By Khaled Yacoub Oweis
AMMAN (Reuters) - Syrian forces on Monday launched their biggest sweep against popular unrest in Syria's northwest near Turkey since June, killing a civilian in raids meant to stop protesters escaping across the border, residents said.
Adelsalam Hassoun, 24, a blacksmith, was killed by army snipers on Monday just after he had crossed into Turkey from the village of Ain al-Baida on the Syrian side, his cousin told Reuters by telephone from Syria.
"Abdelsalam was hit in the head. He was among a group of family members and other refugees who dashed across the plain to Turkey when six armoured personnel carrier deployed outside Ain al-Baida and started firing their machineguns into the village at random this morning," Mohammad Hassoun said
Thousands of families fled their homes in the northern border region in June when troops assaulted town and villages that had seen big protests against President Bashar al-Assad.
Faced with a heavy security presence in central neighbourhoods of Damascus and Aleppo, and military assaults against a swathe of cities from Latakia on the coast to Deir al-Zor in the East, street rallies calling for political freedoms and an end to 41 years of Assad family rule have intensified in towns and villages across the country of 20 million.
Demonstrators have been encouraged by the fall of Libya's Muammar Gaddafi and growing international pressure on Assad. The European Union has imposed an embargo on Syrian oil exports, jeopardising a major source of revenue for Assad, who inherited power from his father, the late Hafez al-Assad, in 2000.
Qatar's Emir Sheikh Hamad bin Khalifa, who once backed Assad, said ordinary people in Syria has made it clear it will not back down despite daily killings.

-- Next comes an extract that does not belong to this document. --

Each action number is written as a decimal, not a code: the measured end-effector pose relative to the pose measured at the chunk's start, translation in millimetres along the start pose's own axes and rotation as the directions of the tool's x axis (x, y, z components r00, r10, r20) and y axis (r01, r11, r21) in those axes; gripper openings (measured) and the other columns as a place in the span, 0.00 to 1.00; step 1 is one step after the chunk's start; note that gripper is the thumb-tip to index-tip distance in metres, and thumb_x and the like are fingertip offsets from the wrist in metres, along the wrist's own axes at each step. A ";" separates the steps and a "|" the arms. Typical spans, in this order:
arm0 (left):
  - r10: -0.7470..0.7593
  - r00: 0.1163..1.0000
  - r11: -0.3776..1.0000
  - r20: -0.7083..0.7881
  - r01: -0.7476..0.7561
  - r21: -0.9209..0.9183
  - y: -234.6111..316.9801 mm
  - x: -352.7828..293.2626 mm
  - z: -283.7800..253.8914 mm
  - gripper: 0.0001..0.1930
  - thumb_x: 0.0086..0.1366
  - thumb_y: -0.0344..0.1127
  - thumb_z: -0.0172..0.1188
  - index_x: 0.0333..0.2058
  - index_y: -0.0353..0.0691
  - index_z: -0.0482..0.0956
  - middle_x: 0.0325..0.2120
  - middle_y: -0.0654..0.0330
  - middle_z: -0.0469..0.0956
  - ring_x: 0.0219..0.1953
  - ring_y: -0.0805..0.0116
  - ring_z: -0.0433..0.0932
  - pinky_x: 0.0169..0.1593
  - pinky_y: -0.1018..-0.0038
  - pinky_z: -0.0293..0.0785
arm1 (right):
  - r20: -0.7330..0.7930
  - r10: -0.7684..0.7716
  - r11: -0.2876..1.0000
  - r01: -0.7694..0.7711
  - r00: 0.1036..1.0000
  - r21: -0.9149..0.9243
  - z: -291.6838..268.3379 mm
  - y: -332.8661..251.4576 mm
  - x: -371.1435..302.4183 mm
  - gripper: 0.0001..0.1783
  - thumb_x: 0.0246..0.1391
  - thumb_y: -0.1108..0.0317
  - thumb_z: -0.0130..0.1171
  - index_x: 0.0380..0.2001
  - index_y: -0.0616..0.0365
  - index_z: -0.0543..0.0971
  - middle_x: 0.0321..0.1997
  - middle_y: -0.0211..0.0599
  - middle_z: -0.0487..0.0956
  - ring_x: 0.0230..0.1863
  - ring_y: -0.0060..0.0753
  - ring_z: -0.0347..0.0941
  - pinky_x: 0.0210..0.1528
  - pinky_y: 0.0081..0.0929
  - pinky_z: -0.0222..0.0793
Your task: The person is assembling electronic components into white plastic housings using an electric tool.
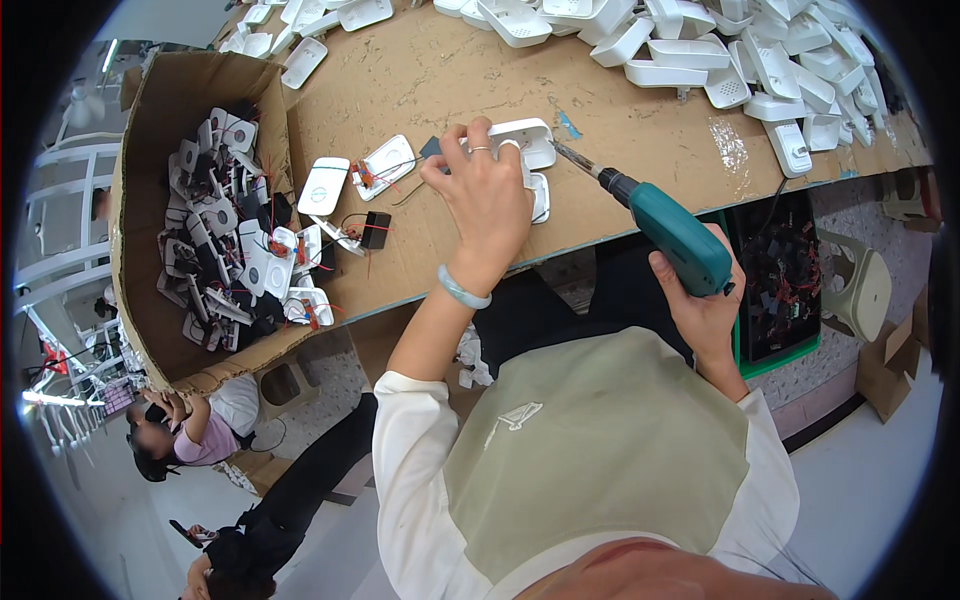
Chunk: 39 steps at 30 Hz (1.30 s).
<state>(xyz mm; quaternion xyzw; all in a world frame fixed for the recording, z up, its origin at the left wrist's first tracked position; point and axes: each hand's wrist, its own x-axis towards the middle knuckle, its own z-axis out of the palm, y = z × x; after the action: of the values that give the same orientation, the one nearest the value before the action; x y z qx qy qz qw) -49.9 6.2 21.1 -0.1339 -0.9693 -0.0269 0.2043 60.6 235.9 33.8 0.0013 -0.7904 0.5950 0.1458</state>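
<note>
My left hand, with a ring and a pale bracelet, grips a white plastic housing on the cardboard-covered table. A small dark block shows beside its fingers; whether they touch it, I cannot tell. In my right hand is a green power screwdriver, its bit pointing left. The bit's tip is at the housing's right edge; contact is unclear. Another white part lies partly behind my left hand. Further left are a white cover and an open housing with wires.
A cardboard box full of wired white assemblies stands at the left. Many white housings are heaped at the far right. Below the table's right edge are a green-rimmed crate and a stool. Two people are at the lower left.
</note>
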 end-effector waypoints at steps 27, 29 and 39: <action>0.294 0.945 0.674 0.146 -0.097 -0.732 -96.0 -27.6 -49.7 0.11 0.58 0.23 0.68 0.40 0.39 0.88 0.42 0.59 0.87 0.40 0.62 0.83 0.45 0.70 0.76 | 0.034 0.014 0.999 -0.015 0.999 0.044 -4.8 -2.9 0.1 0.14 0.53 0.74 0.74 0.40 0.67 0.80 0.39 0.34 0.78 0.37 0.23 0.75 0.39 0.19 0.71; 0.093 0.982 0.626 0.163 0.070 -0.777 -87.7 -24.7 -39.9 0.09 0.63 0.27 0.68 0.41 0.37 0.88 0.38 0.56 0.87 0.37 0.66 0.82 0.41 0.71 0.75 | 0.024 0.023 0.998 -0.024 0.999 0.051 -4.1 -2.9 -0.5 0.14 0.53 0.75 0.74 0.39 0.67 0.80 0.39 0.35 0.78 0.37 0.23 0.75 0.39 0.19 0.71; -0.002 0.998 0.976 -0.062 -0.012 -0.217 -9.7 -4.4 -5.0 0.20 0.45 0.21 0.61 0.42 0.36 0.85 0.35 0.56 0.81 0.39 0.54 0.74 0.46 0.60 0.68 | 0.001 0.010 1.000 -0.010 1.000 0.022 9.4 9.3 2.0 0.13 0.52 0.75 0.74 0.38 0.67 0.81 0.38 0.38 0.79 0.35 0.29 0.75 0.38 0.23 0.71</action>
<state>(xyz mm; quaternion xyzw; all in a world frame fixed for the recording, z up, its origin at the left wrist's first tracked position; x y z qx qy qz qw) -46.8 -4.8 23.9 -0.1569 -0.9535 -0.1361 0.2185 54.9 230.1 23.2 -0.0009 -0.7839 0.6042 0.1426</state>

"It's clear now after the protests that have taken place in Syria...(that) the killing is almost daily. It's clear that the people will not abandon their demands, the question is how to get out of this internal deadlock in Syria," he said.
Tiny Qatar, which has significant regional clout, was the first Arab country to criticise Assad's bloody crackdown, closing its embassy in Damascus two months ago after the building was attacked by pro-Assad militiamen.
PROTESTS, RAIDS ESCALATE ALIKE
Assad has repeatedly said he is fighting agents of what he calls a foreign plot to divide Syria.
Syrian authorities, who have expelled most foreign media, blame "armed terrorist groups" for the bloodshed and say that 500 army and police have been killed by such gangs.
Daily protests have increased in northwestern regions that include the cities of Homs, Hama, Idlib and the main port city of Latakia, prompting an escalation of military raids that killed hundreds of Syrians in the last month, rights groups say.
Thousands more people have also been arrested, according to residents and human rights campaigners.
Another witness said Syrian forces backed by armour entered on Monday the town of al-Janoudiya northwest of Ain al-Baida after security police fought pitched gunbattles with a small group of army deserters attempting to flee to Turkey.
"They are trying to prevent every one, civilians and deserters, from reaching Turkey. We have seen over the last week more refugees trying to make the border after the attacks on Latakia and Hama and Homs provinces," said Bashar, a resident of Janoudiya.
Most army conscripts are from Syria's Sunni Muslim majority and many come from rural areas targeted in military efforts to crush six months of protests against Assad.
Army commanders and security chiefs are mostly from Assad's minority Alawite sect, an offshoot of Shi'ite Islam.
Last week, Adnan Bakkour, attorney general of the province of Hama, announced his defection to the opposition side on YouTube. Security forces have been combing the region and adjacent Idlib to find him, activists and residents say.
State authorities said Bakkour had been kidnapped by gunmen, but he said he resigned because security forces had killed 72 jailed protesters and activists at Hama's central prison on the eve of a military assault on the city on July 31.
Bakkour said at least another 420 people were killed in the operation and were buried in public parks.
"There are rumours that Bakkour has already managed to make it outside Syria, but no one really knows. The authorities are trying feverishly to find him because it will be a huge embarrassment if he makes it to a free country unscathed," said an activist in Damascus, who declined to be identified.
In Homs, the home region of Assad's wife Asma, activists said security forces and pro-Assad militiamen from Alawite villages entered the Sunni town of Tel Kalakh near the border with Lebanon, firing into several districts.
The town, where an understanding between smugglers and the security apparatus once prevailed, was among the first to see protests in the uprising, prompting several military incursions and an intermittent refugee flow into Lebanon.